Password attacks: Cracking, brute force, dictionary, rainbow tables, social engineering.

Forces of Nature

Forces of nature can present some of the most dangerous threats.

They disrupt not only individual lives, but also storage, transmission, and use of information.

Threats include fires, floods, earthquakes, lightning, landslides, tornados, hurricanes, tsunamis, ESD, dust contamination, solar activity, civil unrest, and acts of war.

Organizations must implement controls to limit damage and prepare contingency plans for continued operations.

Human Error or Failure

Includes acts performed without malicious intent or in ignorance.

Causes include inexperience, improper training, incorrect assumptions.

Employees are among the greatest threats to an organization’s s data.

Employee mistakes can easily lead to revelation of classified data, entry of erroneous data, accidental data deletion or modification, data storage in unprotected areas, and failure to protect information.

Many of these threats can be prevented with training, ongoing awareness activities, and controls.

Social Engineering uses social skills to convince people to reveal access credentials or other valuable information to an attacker.

Social Engineering

“People are the weakest link. You can have the best technology; firewalls, intrusion-detection systems, biometric devices … and somebody can call an unsuspecting employee. That’s all she wrote, baby. They got everything.” - Kevin Mitnick

Business e-mail compromise: exploiting business e-mail systems and users.

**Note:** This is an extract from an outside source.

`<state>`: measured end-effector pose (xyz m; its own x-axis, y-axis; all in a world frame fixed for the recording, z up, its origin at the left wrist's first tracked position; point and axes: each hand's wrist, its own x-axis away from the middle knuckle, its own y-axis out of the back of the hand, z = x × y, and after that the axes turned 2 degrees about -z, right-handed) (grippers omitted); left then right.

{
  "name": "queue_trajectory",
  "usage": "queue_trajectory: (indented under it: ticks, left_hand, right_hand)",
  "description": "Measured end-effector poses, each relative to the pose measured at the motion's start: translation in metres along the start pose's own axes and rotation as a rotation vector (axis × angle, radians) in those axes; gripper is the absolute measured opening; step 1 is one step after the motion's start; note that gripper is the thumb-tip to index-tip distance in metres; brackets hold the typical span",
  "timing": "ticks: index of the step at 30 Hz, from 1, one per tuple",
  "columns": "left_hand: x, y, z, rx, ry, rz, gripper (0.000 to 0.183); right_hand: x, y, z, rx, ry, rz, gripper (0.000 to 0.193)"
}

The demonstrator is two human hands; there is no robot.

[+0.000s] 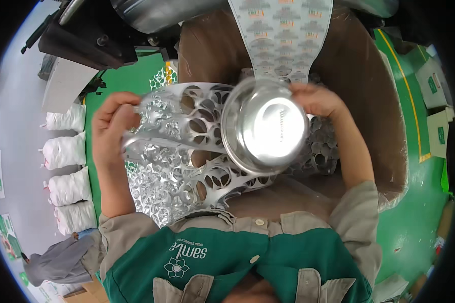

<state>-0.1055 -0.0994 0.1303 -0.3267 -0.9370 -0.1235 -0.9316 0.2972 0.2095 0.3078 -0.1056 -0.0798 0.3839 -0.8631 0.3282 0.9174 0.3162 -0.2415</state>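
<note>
My left hand (117, 123) is closed, its fingers curled round the edge of a silver foil web (187, 91) punched with large round holes. The web stretches from that hand to behind a shiny metal bowl (268, 126). My right hand (318, 99) is closed on the bowl's far right rim, holding it up tilted. Below my left hand and the bowl lies a heap of crumpled punched foil scrap (162, 187), partly covered by the web. Both hands are a little blurred.
A large brown plastic-lined bin (369, 121) stands around and beyond the bowl. A printed strip (285, 35) hangs into it from a metal roller (151, 12). Dark machine parts (86, 40) are at far left. White sacks (68, 151) line the left; boxes (435, 86) stand at right. Another person (60, 260) is at lower left.
</note>
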Motion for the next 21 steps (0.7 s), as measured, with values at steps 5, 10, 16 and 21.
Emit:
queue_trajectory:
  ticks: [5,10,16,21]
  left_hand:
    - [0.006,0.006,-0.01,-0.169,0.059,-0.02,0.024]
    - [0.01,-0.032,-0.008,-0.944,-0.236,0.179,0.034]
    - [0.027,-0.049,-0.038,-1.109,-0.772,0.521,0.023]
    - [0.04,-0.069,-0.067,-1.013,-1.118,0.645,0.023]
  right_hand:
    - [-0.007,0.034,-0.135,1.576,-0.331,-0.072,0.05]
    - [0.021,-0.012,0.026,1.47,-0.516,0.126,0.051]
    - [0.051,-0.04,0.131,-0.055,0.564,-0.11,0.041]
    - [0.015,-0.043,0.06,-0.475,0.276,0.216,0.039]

Advance-fee fraud: Indicates recipient is due money and small advance fee or personal banking information required to facilitate transfer.

Phishing: attempt to gain personal/confidential information; apparent legitimate communication hides embedded code that redirects user to third-party site.

Information Extortion

Also known as cyberextortion.

Attacker steals information from a computer system and demands compensation for its return or nondisclosure.

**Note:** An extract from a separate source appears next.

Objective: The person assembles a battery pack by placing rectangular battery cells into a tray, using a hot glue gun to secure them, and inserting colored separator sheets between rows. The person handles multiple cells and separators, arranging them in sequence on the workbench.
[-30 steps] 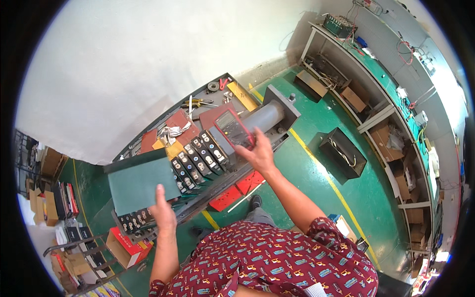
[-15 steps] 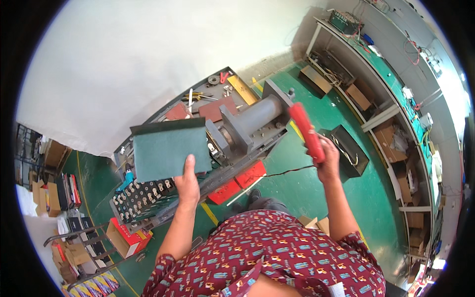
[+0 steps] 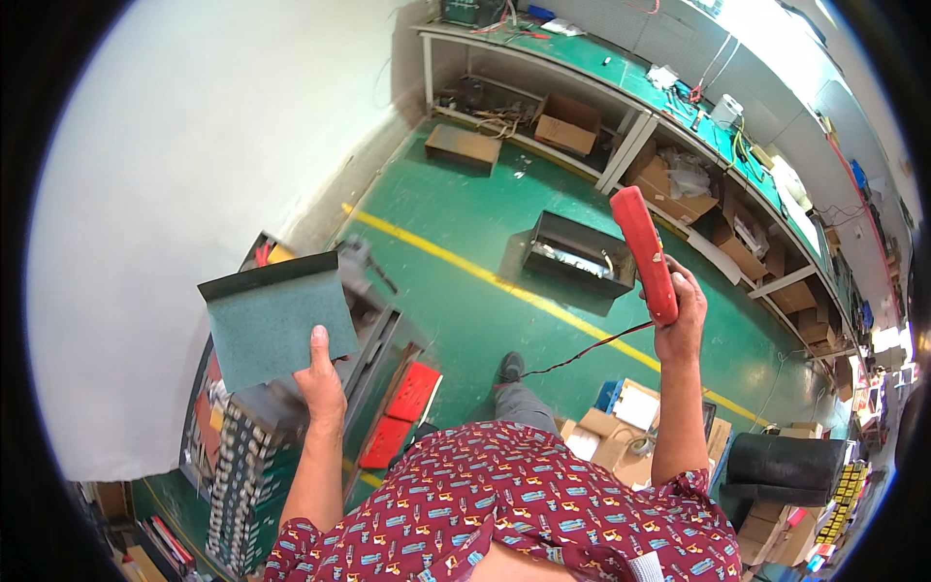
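Left of centre, sheet panel point(image 3: 281, 330) in the left hand point(image 3: 320, 383), higher in the frame than battery cells point(image 3: 231, 485) at lower left. Right of centre, multimeter point(image 3: 645, 254) in the right hand point(image 3: 683, 312); left of it, open case point(image 3: 574, 277) on the floor point(image 3: 436, 228). Across upper right, workbench point(image 3: 621, 76), cardboard box point(image 3: 566, 128) beneath its top.

Red handheld device point(image 3: 644, 254): hard plastic by its look, smooth, faint sheen, a few pale scuffs. Grey-green sheet point(image 3: 276, 325): matt, finely grained face; material uncertain. Shirt point(image 3: 543, 495): soft printed cloth, no shine. Trousers point(image 3: 527, 407): plain matt cloth. Floor point(image 3: 436, 199): smooth, glossy, paint-like coating. Wall point(image 3: 194, 145): matt, plaster-like. Open black box point(image 3: 572, 278): dull dark outside, probably metal. Carton point(image 3: 570, 124): matt brown cardboard. Bag point(image 3: 687, 177): clear crinkled plastic. Bench point(image 3: 626, 85): smooth green top.
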The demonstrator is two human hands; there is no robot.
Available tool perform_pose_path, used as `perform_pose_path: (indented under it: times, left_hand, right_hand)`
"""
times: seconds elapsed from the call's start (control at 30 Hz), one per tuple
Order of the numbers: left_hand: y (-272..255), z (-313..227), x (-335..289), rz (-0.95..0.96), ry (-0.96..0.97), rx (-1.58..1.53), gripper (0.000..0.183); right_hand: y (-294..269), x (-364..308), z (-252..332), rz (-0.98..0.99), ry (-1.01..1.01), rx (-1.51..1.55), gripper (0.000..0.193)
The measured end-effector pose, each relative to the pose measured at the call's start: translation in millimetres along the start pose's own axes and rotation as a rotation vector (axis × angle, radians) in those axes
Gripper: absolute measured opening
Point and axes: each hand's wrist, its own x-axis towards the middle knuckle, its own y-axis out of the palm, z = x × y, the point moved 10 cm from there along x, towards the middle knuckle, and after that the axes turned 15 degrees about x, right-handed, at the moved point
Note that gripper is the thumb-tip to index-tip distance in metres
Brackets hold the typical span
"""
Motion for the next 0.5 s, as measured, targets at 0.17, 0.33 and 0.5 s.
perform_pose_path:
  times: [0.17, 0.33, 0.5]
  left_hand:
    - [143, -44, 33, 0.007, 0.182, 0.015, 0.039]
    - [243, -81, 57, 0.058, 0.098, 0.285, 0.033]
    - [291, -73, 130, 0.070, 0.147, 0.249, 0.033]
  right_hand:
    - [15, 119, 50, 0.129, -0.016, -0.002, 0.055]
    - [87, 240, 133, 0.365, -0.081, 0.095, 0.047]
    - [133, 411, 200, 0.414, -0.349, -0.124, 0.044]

Common in credit card number theft.

Ransomware

Ransomware is a malware attack on the host system that denies access to the user and then offers to provide a key to allow access back to the user’s system and data for a fee.

There are two types of ransomware: lock screen and encryption.

Common phishing mechanisms to get a user to download ransomware include pop-ups indicating that illegal information or malware was detected on the user’s system, threatening to notify law enforcement, or offering to delete the offending material if the user clicks a link or button.

Sabotage or Vandalism

Threats can range from petty vandalism to organized sabotage.

Web site defacing can erode consumer confidence, diminishing an organization’s sales, net worth, and reputation.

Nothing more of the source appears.